Carson started the New York City Marathon video, then returned to the chair next to Tillie’s bed. He wet a washcloth then pressed it against her forehead. She didn’t move. “What a celebration of life,” said the announcer. “In the shadow of disaster, athletes have gathered to say we can’t be beat in the long run.” A map of the course winding through the five boroughs appeared on the screen. Then a camera angle from a helicopter skimming over the streets showing the human river. At one point a dozen birds flew between the camera and the ground. “Doves,” thought Carson, feeling flush. Even his eyes felt warm, and when he finally rested his head on Tillie’s arm, he couldn’t feel a difference in their temperatures.
He dreamed about bird books spread across a desk in front of him, but he wasn’t in his office. Other desks filled the room, and at each one a person sat, studying books. In the desk beside his, a man with tremendous sideburns that drooped to the sides of his neck picked up a dead bird, spread its wing feathers apart, scrutinizing each connection. He placed the bird back on his desk, then added a few lines to a drawing of it on an easel.
“Purple finch,” said the man, and Carson knew with dreamlike certainty that it was John Audubon. “A painting is forever, even if the bird is not.” Audubon poked at the feathered pile. “It’s a pity I have to kill them to preserve them.”
“I’m searching for a bird’s name,” said Carson. Some of the people at the other desks looked up in interest. He described the bird. “I’ve only seen three of them flying with European starlings.”

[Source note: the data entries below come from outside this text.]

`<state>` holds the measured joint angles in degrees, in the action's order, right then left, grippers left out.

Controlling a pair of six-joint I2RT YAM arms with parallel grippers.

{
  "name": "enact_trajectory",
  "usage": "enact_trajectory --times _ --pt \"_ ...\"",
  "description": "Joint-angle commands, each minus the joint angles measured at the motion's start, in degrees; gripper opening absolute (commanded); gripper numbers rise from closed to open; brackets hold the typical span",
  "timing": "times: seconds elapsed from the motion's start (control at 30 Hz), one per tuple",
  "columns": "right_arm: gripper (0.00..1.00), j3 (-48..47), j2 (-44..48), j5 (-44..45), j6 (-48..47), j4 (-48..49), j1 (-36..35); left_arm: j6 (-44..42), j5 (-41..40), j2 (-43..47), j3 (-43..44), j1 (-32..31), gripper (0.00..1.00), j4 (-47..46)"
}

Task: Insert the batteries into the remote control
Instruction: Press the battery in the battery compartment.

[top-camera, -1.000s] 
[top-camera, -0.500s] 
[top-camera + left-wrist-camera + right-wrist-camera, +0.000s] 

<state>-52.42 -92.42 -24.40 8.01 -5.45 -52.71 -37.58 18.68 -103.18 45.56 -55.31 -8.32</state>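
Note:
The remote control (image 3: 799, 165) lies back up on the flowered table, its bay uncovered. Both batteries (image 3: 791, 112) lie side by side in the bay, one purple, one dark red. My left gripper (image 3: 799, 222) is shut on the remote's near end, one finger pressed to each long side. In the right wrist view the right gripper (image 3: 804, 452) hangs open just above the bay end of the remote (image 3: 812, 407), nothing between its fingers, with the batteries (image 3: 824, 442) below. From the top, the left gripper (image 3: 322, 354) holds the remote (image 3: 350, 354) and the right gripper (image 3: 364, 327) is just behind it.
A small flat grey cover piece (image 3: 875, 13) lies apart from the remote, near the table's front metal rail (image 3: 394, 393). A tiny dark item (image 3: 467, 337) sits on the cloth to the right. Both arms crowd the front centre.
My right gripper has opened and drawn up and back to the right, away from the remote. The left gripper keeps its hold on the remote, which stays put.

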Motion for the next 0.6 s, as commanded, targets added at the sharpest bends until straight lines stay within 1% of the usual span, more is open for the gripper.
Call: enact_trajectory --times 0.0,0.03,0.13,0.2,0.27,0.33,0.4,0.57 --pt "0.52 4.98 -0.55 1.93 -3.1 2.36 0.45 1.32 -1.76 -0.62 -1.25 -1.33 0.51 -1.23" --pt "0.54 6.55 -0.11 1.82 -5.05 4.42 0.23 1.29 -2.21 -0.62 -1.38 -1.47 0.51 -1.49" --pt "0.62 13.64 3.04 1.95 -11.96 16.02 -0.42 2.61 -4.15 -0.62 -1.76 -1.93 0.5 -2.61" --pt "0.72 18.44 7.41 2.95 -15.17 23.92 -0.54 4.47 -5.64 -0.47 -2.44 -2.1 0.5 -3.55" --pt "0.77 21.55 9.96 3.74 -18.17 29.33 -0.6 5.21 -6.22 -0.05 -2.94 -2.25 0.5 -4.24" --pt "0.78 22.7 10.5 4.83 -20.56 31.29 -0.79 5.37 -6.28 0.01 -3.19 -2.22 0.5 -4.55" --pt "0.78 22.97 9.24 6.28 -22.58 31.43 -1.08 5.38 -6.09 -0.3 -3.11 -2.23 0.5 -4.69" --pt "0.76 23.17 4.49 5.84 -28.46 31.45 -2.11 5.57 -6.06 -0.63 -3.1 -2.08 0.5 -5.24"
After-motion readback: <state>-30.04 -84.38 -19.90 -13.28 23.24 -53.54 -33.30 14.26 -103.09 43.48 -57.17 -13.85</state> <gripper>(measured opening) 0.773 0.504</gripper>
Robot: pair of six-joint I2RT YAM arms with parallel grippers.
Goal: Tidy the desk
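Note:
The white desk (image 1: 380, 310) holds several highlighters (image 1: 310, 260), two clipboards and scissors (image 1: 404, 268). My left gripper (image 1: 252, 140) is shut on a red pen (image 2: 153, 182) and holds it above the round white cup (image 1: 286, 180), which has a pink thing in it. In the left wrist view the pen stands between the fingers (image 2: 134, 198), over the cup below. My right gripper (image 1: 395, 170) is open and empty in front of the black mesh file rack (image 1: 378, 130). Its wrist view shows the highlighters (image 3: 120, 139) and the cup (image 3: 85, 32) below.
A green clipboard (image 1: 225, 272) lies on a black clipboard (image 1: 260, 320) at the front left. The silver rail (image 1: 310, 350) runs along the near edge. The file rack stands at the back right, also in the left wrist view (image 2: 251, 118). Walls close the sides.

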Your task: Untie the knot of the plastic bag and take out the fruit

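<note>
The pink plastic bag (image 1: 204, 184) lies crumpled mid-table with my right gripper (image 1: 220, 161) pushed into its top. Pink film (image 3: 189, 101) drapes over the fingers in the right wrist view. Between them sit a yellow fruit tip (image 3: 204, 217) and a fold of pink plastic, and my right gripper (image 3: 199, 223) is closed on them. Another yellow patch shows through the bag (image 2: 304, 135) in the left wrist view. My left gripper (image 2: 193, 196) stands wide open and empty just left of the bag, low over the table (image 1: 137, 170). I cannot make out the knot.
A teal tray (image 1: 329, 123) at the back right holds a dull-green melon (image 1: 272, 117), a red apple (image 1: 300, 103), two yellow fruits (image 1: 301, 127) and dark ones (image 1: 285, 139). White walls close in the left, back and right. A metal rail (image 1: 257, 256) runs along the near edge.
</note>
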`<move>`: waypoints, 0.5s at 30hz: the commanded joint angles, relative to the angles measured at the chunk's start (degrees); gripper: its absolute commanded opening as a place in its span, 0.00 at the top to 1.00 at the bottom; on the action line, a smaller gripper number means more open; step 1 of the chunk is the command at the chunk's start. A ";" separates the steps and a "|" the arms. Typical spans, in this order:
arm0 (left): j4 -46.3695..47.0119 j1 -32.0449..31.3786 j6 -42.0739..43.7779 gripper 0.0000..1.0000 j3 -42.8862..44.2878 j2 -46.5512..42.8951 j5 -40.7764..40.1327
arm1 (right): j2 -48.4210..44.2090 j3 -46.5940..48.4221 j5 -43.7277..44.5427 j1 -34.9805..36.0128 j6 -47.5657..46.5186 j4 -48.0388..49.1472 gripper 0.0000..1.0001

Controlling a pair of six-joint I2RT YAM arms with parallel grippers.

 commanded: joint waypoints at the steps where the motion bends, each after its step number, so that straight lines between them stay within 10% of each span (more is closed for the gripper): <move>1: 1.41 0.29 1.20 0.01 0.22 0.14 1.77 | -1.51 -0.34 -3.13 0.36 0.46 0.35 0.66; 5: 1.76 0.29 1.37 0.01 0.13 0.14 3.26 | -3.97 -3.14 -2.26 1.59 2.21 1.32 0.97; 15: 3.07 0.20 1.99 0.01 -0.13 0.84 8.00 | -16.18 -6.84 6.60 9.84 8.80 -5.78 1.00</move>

“Only three?” Audubon looked puzzled. “They flew in flocks that filled the sky for days. Outside of Louisville, the people were all in arms. The banks of the Ohio were crowded with men and boys, incessantly shooting at the birds. Multitudes were destroyed, and for a week or more the population fed on no other flesh, and you saw only three?” Carson nodded.
“With European starlings?”
Carson was at a loss. How could he explain to Audubon about birds introduced to America after his death? He said instead, “But what is the bird’s name?”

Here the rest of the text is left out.